I've just read the article in MMM again, when talking about the legality in Europe, it seems that in some countries it is the actual act of towing a vehicle on the road that is illegal rather than the Aframe itself. 
The point is made that if an A frame is legal in one country, then under the Vienna Convention, it can be used in any other country, but a quote is given from the Austrian Ministry of Transport
"The use of A frames for towing a car behind a motorhome is not allowed in Austria. These regulations are behavioural rules as defined by the Vienna Convention and apply also for foreign drivers"

Stu


----------



## Tony Lee (Feb 11, 2015)

Arguments about legality in home country applying in another do not hold up very well.

eg  blood alcohol level in UK is X, in another  country is half that. Does that mean UK drivers won't be prosecuted if they are between X and X/2. Good luck with that

Hi vis vests, light bulb kits, reflectors on bikes on the back, warning triangles  etc etc

And try driving on the wrong side of the road because that is what you do back home.
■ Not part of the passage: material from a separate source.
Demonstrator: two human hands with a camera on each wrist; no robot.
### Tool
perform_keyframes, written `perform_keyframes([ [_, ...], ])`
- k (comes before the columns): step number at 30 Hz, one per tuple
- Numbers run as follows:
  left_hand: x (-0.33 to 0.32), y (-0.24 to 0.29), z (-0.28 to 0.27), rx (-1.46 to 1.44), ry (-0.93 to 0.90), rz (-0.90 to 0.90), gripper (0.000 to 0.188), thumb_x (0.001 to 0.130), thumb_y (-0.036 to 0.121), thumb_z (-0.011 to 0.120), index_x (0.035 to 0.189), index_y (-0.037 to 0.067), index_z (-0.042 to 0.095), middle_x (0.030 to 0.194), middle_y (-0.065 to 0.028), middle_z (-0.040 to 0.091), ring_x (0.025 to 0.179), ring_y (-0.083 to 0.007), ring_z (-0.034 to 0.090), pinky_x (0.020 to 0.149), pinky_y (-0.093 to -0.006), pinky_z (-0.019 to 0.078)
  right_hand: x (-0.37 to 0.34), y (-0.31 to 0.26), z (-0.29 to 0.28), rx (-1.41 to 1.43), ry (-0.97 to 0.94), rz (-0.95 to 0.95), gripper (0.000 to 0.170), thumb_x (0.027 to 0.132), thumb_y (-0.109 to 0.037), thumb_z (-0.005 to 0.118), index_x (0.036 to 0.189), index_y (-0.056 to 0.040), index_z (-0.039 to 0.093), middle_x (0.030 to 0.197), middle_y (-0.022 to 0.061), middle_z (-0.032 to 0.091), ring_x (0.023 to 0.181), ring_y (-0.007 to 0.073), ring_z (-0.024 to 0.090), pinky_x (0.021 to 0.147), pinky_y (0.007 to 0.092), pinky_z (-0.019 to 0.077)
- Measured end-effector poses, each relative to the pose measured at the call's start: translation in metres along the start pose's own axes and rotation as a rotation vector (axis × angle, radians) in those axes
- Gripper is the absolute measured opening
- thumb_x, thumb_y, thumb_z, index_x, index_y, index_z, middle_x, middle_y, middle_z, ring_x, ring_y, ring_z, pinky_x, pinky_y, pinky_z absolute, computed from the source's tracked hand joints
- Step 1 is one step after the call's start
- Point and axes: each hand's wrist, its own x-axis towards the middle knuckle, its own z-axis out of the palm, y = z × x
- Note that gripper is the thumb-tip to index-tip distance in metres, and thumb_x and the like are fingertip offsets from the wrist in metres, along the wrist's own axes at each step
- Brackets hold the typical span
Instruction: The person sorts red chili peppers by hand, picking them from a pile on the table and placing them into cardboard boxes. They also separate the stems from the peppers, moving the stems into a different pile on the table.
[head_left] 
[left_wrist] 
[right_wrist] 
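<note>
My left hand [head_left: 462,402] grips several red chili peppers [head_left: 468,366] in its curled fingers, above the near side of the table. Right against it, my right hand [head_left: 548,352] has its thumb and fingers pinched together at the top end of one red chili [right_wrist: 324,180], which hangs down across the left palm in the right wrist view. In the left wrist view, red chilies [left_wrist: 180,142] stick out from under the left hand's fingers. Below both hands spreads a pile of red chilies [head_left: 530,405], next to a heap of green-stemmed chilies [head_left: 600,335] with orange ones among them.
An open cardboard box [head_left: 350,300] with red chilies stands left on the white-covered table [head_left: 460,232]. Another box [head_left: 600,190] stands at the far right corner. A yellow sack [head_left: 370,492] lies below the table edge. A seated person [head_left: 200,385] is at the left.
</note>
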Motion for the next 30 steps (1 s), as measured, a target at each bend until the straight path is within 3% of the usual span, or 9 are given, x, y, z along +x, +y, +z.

Reversing an a-framed toad. Yes, I do it all the time too but only if special procedures are taken and in the normal sense, it is not possible to reverse the combination in anywhere close to how you can reverse a conventional trailer.


----------



## Fazerloz (Feb 11, 2015)

Tony Lee said:


> Arguments about legality in home country applying in another do not hold up very well.
> 
> eg  blood alcohol level in UK is X, in another  country is half that. Does that mean UK drivers won't be prosecuted if they are between X and X/2. Good luck with that
> 
> ...



Why would we want to drive on the wrong side of the road when we are back home. :have fun:


----------



## John H (Feb 11, 2015)

tezza33 said:


> Where is the dispute of whether it is legal or not iun the UK?, the Department fo Transport say that as far as they are concerned when you attach a car to a Motorhome with an A frame they consider it to be a single unit, ie 'a trailer', the only dispute is that it has not been tested in Court but if anybody in the UK was taken to Court the Court would use the DOT for guidance as to whether it was legal, that guidance would not be any different than the quote below because it is 'their' quote, and you* can* reverse a car on an A frame because I do it regularly so the usual comments that it is one of the reasons it is not legal do not apply



The dispute arises from the fact that it has never been tested in the UK courts. Until that time, the law is unclear. It is that lack of clarity that enables the French and the Spanish (and any others that want to get involved) to claim that the UK situation is unclear. Thus if the police there stop you they can fine you - unless, of course, you have the time and the finances to challenge them in court.


----------



## Compo (Feb 11, 2015)

*a frame*

it is my opinion that the foreigners dont want to bother the english as they seem to let locals do what they want !!!


----------



## John H (Feb 12, 2015)

Compo said:


> it is my opinion that the foreigners dont want to bother the english as they seem to let locals do what they want !!!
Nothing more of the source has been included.